= Rudolf von Güttingen =

Rudolf von Güttingen (died 9 September 1226 in Rome) was Abbot of Saint Gall from 1220 and Bishop of Chur from 1224 until his death. He is documented for the first time in 1208.

Rudolf descended from a noble family from the Canton of Thurgau. He had been a monk since 1208, became provost in 1211, dean and cellarar in 1219 and Abbot of Saint Gall in 1220. After the death of Arnold von Matsch, the Bishop of Chur, the cathedral chapter held a double election.
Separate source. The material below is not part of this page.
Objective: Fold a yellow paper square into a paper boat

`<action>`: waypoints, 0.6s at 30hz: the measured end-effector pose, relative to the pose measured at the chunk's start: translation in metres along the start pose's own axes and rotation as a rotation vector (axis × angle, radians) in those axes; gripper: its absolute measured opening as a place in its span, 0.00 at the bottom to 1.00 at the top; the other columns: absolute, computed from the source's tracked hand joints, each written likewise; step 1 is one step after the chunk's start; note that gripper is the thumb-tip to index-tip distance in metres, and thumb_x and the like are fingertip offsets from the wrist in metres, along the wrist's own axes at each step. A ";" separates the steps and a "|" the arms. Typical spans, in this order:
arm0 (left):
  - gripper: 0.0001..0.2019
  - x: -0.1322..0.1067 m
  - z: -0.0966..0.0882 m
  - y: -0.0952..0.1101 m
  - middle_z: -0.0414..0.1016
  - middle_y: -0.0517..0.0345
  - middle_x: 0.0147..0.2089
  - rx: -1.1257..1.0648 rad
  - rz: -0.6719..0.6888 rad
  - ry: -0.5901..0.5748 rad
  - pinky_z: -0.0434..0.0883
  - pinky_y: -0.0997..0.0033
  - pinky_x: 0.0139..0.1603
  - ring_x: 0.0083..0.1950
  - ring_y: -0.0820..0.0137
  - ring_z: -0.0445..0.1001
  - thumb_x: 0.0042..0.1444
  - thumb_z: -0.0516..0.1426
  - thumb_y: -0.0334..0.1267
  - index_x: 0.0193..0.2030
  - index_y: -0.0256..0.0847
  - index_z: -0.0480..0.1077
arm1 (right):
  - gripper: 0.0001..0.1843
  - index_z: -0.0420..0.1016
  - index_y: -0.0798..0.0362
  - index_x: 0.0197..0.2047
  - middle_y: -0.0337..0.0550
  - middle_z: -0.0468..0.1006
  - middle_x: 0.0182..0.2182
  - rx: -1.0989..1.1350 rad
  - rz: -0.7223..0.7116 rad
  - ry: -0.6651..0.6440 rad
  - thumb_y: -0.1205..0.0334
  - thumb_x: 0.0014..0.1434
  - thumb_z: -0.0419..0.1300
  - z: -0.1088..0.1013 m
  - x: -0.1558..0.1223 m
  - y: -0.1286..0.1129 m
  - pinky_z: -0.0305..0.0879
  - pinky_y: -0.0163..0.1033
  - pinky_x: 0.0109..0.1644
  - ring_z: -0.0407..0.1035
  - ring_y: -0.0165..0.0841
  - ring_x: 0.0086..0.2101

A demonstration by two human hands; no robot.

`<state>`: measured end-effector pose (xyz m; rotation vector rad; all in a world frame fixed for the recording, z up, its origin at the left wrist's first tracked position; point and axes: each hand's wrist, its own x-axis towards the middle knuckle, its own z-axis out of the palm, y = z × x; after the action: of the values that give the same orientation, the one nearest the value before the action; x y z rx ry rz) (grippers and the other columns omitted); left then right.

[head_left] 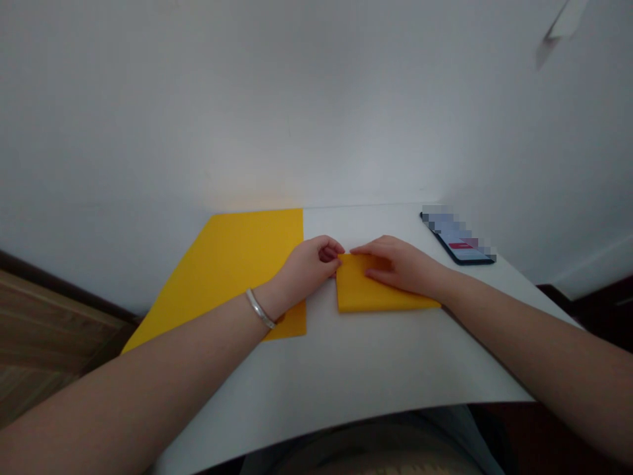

However, the two people elected, Heinrich von Rialt and Albert von Güttingen, a brother of Rudolf's, already died in 1223, before the Pope had made a decision. Rudolf became Bishop of Chur not later than 1224. Pope Honorius III permitted him on 23 February 1224 to stay as Abbot of Saint Gall for three more years. Rudolf's extravagant lifestyle led to the indebtedness of the abbey and the Hochstift. In 1226, he accompanied Emperor Frederick II to Italy where he died of a fever in Rome. He was entombed in the Archbasilica of Saint John Lateran.

== Reading list ==
- Gatz, Erwin: Rudolf von Güttingen. in: Erwin Gatz (ed.): Die Bischöfe des Heiligen Römischen Reiches 1198 bis 1448. Duncker & Humblot, Berlin 2001, p. 138.
- Gössi, Anton: St. Gallen – Äbte: Rudolf von Güttingen, 1220–1226. In: Helvetia Sacra, III: Die Orden mit Benediktinerregel. 2/1: Frühe Klöster, die Benediktiner und Benediktinerinnen in der Schweiz. Francke Verlag, Bern 1986, p. 1298–99.